The Twitter client wonderfully has built in support for using a HTTP proxy. You just need to go into the Twitter app’s Settings, click “Enable HTTP Proxy”, and set “Proxy Host” to localhost and “Proxy Port” to 8118. You are now done. You can test this by disabling OrBot and then trying to refresh your Twitter stream. If it doesn’t work, then Twitter is trying to use the (not running) Tor proxy. Re-enable OrBot to be able to use your Twitter client. This “just works”.
There is pretty much no excuse not to have your phone Twitter client go through Tor. We all know that Twitter gets all sorts of legal queries for information about users.

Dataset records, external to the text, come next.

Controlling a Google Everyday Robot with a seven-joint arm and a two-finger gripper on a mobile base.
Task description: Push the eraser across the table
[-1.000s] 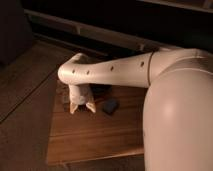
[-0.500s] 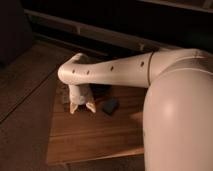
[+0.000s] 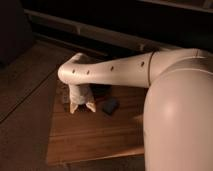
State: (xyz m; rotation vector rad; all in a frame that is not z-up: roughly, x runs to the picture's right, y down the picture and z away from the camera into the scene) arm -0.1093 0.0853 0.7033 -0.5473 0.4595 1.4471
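Saw wooden table (image 3: 90, 142) on dim floor (image 3: 22, 117), dark wall (image 3: 125, 17) behind. Found gripper (image 3: 83, 110) low over table's far-left part, fingers (image 3: 75, 106) apart, holding nothing. Made out eraser (image 3: 103, 90) only as dark sliver just right of gripper, under arm (image 3: 110, 70).

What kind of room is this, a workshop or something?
Probably a dim indoor test space: a plank table on a plain floor, a white robot arm over it, its open end effector pointing down at the tabletop.

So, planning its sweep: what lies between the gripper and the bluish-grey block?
Only bare table, camera view; the open gripper hangs low beside the block.
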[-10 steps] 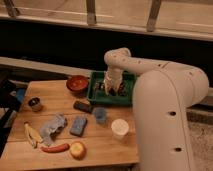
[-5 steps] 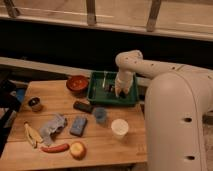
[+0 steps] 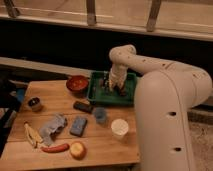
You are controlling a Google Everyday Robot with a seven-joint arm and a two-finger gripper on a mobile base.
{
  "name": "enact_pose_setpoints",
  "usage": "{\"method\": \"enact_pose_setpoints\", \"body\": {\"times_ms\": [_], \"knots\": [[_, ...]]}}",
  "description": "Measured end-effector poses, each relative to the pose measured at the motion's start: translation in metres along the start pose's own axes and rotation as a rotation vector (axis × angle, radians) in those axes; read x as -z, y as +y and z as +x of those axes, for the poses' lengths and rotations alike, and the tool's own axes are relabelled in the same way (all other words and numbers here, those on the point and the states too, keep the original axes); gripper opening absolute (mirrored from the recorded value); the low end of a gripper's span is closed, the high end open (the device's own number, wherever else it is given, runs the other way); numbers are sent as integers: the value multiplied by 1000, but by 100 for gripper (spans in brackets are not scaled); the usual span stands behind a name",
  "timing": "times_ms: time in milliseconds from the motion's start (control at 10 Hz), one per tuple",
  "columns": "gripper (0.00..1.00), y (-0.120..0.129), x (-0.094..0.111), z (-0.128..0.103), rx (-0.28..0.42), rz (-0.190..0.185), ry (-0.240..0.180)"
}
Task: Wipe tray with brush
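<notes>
The dark-green tray (image 3: 98, 95) lies at the back right of the wooden table (image 3: 60, 100), right of the round red bowl (image 3: 77, 83). My white arm reaches down from the right, and the gripper (image 3: 114, 88) is down inside the tray, near its middle. A dark object under the gripper, probably the brush (image 3: 120, 91), touches the tray floor.
On the table lie a black block (image 3: 83, 106), a blue cup (image 3: 100, 115), a white cup (image 3: 119, 128), a blue sponge (image 3: 78, 125), a grey cloth (image 3: 53, 127), a banana (image 3: 32, 135), a red chili (image 3: 55, 148), an apple (image 3: 77, 150) and a small dark bowl (image 3: 34, 103).
The arm has shifted within the tray, first right and then back a little to the left. The gripper has stayed down in the tray. Nothing on the table has moved.
</notes>
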Motion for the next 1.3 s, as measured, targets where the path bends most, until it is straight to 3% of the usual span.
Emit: {"method": "enact_pose_setpoints", "body": {"times_ms": [200,400,500,800,1100,1300], "knots": [[0,26,-2,8,48,-14,13],[0,35,-7,25,55,-25,32],[0,31,-7,32,47,-26,36],[0,-11,-6,56,-36,0,39],[0,-37,-5,42,-60,18,19],[0,-32,-8,24,-50,18,11]]}}
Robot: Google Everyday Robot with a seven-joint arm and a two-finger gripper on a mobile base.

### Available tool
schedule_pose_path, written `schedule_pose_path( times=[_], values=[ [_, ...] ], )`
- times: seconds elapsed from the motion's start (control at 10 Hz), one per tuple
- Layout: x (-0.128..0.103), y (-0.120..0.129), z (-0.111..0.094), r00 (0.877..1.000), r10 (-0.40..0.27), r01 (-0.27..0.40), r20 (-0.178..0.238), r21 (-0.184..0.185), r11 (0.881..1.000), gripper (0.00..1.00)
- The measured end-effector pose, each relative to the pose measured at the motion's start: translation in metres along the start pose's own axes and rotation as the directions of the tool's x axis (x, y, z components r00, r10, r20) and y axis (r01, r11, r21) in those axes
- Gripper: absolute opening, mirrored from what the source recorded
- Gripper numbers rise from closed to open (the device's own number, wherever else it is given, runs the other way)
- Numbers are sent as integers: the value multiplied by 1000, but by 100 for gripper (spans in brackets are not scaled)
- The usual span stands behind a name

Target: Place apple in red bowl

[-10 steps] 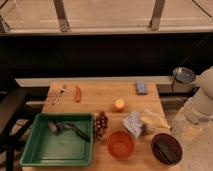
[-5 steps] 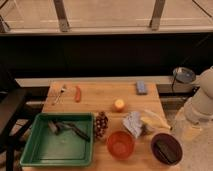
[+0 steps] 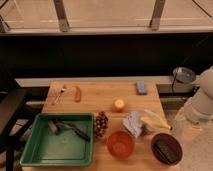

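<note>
Apple (image 3: 119,104): mid-table, loose. Red bowl (image 3: 120,144): front edge, apart from it. Between them I see grapes (image 3: 101,125) left, crumpled bag (image 3: 134,124) right. Gripper (image 3: 190,121): beyond right edge; grip I cannot tell.

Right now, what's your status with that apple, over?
End effector out of view; arm off table's right edge. Apple on table, behind red bowl. Nothing between them; grapes, bag alongside.

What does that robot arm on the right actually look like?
The arm is made of thick, rounded, off-white segments, smooth like plastic tubes, with no visible cables or markings. Its tool, low to the right of the table, looks pale grey-white too.
</note>
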Motion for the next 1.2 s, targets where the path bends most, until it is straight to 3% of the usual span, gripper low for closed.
schedule_pose_path(
  times=[1.0, 1.2],
  values=[
    [-1, -2, -1, 1000, -5, 5, 5, 0, 1000, 60],
    [-15, -19, -2, 999, -36, 36, 12, 0, 999, 60]
  ],
)
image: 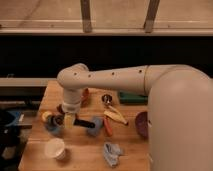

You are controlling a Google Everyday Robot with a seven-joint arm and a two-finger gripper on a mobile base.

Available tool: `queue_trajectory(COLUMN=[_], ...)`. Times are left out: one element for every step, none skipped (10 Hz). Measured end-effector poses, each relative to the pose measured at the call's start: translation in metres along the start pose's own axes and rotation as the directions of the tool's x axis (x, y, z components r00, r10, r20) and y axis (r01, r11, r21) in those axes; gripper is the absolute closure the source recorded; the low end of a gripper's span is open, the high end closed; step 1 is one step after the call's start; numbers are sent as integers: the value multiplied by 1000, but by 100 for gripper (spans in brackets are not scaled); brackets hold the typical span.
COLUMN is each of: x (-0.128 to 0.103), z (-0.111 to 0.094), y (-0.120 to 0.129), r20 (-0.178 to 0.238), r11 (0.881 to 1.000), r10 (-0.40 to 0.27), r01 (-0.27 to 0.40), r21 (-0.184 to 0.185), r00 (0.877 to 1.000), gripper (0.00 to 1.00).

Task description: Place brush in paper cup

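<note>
One white arm [110,77] reaches in from the right across the wooden surface [85,150], bends at a rounded elbow over the left half and drops straight down. Its claw [67,120] hangs low at the left side of the surface, just above the boards. The wrist and shadow cover it, so I cannot tell whether the claw is open or closed.

The brush [84,121] lies roughly level just to the right of the claw, its black handle pointing right. The near end of the handle meets the claw, and it may be held there, though the contact itself is not clear. Its far end stops at a small blue object [95,128].

The paper cup [55,148] stands upright near the front left corner of the surface, in front of the claw and apart from it, its mouth open upward. The brush is not in it.

A blue cup with an orange-yellow top [49,121] sits just left of the claw. To the right of the brush lies a yellow banana-like piece [116,116], with an orange-handled tool [108,128] beside it. Further right, a dark purple bowl [141,124] sits partly hidden by the robot's white body. A crumpled blue-grey cloth [112,152] lies near the front edge, well right of the paper cup. At the back of the surface, a flat green item [131,97] rests under the arm.
</note>
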Motion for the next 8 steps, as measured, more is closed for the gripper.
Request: queue_trajectory(x=[-6,-8,-8,-8,-8,-8,-8,-6], z=[1,1,1,1,1,0,1,5], y=[8,12,12,12,12,12,11,10], r20=[9,13,14,14,14,15,22,31], r11=[999,999,999,999,999,999,999,998], r10=[-33,-52,-51,-51,-51,-50,-53,-57], r01=[33,52,51,51,51,50,53,57], r21=[0,0,0,0,0,1,-4,-14], r00=[999,999,999,999,999,999,998,998], gripper=[81,81,81,81,81,81,81,81])
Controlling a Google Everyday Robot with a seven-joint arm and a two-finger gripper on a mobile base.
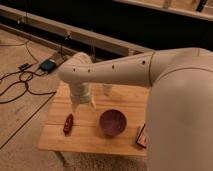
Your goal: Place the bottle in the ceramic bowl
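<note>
The bottle is the tricky bit here: it can't be picked out for sure, and the only likely spot is the pale blur right under the gripper, so take that loosely.

Biggest thing by far is the robot's white arm (150,75). It fills the right side and reaches left across the back of the worktop, with its elbow bending down over the left half. Next down in size is the wooden worktop (90,142), a small light slatted table on a speckled floor (20,130).

The ceramic bowl (112,122) sits upright on the front right part of the worktop, glossy purple, its inside showing plain purple. It's below and to the right of the gripper, near but not touching.

The gripper (83,106) hangs at the end of the downward wrist, low over the left-middle of the worktop. Whether it's apart or clamped on something, can't tell.

A flat red-and-white box (142,136) lies at the right front edge, partly cut off by the arm. A small dark red packet (68,124) lies near the left front, well apart from the bowl. Black cables (15,85) trail on the floor to a small blue device (48,65).
</note>
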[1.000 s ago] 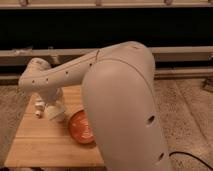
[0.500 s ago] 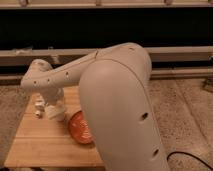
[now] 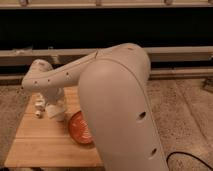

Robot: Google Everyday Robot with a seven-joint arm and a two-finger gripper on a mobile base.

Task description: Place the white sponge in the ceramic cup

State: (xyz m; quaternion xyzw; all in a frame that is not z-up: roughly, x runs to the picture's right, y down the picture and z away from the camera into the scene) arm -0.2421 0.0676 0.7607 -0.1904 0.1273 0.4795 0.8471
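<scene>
The ceramic cup (image 3: 80, 131) sits on the wooden surface (image 3: 35, 146), towards its right side. It stands with its mouth up, and its glossy orange-red bowl is open to me. The part of its inside that I can see shows ringed glaze; the right part is hidden behind the robot's big white arm (image 3: 120, 110), so I cannot speak for all of it.

The arm reaches down and to the left across the surface. The end effector (image 3: 43, 110) hangs low over the wood, just left of the cup and outside its rim. I cannot tell whether it is wide, narrow or holding something.

A small pale cream lump at the end effector's tip looks to be the white sponge (image 3: 52, 111). It is near the cup's left edge and not inside it. It blends into the white of the end effector, so I cannot tell its long axis or which way it points, nor whether it touches the wood.

A speckled floor (image 3: 182, 112) lies around the surface, with a black cable (image 3: 186, 157) on it at the lower right.
</scene>
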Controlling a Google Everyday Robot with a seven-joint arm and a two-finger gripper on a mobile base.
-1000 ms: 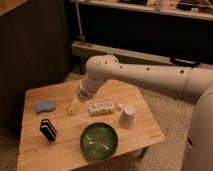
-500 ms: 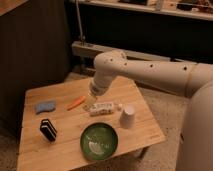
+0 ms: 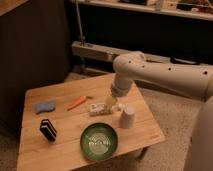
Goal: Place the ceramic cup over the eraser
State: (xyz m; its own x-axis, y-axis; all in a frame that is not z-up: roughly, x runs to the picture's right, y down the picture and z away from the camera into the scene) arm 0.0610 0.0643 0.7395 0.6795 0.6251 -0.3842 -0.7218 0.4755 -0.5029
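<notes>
The ceramic cup [image 3: 126, 116] is a pale tapered cup standing on the right part of the wooden table [image 3: 70, 150]. The eraser [image 3: 48, 129], a small black block with pale edge lines, lies near the table's left front. My gripper [image 3: 112, 103] hangs from the white arm [image 3: 150, 75] just above the table. It is immediately left of the cup and over the right end of a white packet [image 3: 96, 108]. It is open and holds nothing. The eraser is far to its left.
A round green bowl [image 3: 100, 141] sits at the front, just left of the cup. An orange carrot-like piece [image 3: 76, 102] and a flat blue piece [image 3: 45, 107] lie on the left half. A dark cabinet stands behind the table.
The arm has swung right, carrying the gripper from the table's middle to beside the cup. The orange piece is now uncovered. The objects have not moved.
</notes>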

We also know that they’ve been fairly good about it, and indeed hats off to Twitter for being awesome. But… guess what? We can just ensure they don’t have any information worth handing over :)
Next step… Web Browsing. The Firefox Beta is pretty awesome. It’s fast and usable (which is exactly what you want in a web browser). This may also work with the standard Firefox browser (I’m not sure when they’ve updated it to be on par with the Firefox Beta version I’ve been using).
There is no place to specify proxy settings in the normal UI (I do hope Mozilla add this). But not to worry, Firefox on Android is built on the same base as Firefox on the desktop, so it does support it (there just isn’t a good UI).
What you need to do is go to the URL bar and go to “about:config”. This shows every little thing you can tweak in Firefox (a lot). Luckily, there’s a search bar. Search for “proxy” and modify the following settings to the following values (the = sign means “click modify and enter the value after the =”):
- network.proxy.http = 127.0.0.1
- network.proxy.http_port = 8118
- network.proxy.socks = 127.0.0.1
- network.proxy.socks_port = 9050
- network.proxy.ssl = 127.0.0.1
- network.proxy.ssl_port = 8118
- network.proxy.type = 1
- UPDATED: network.proxy.socks_remote_dns to “true†(click “toggle”)
Then head to http://check.torproject.org to check that it’s working!
This doesn’t provide you with all the features and benefits of using the TorButton in the desktop firefox, but it will stop your mobile phone provider spying on all the web sites you visit (unless they break into your phone itself).
Luckily, Android is fairly awesome and whenever you try to open a URL it can ask you what program you want to use to do that with. Guess what? Just select the Firefox you configured with Tor to open it and you’re browsing through Tor. Brilliant and easy with no need to go and “root your phone” or anything else that may turn people off from doing so.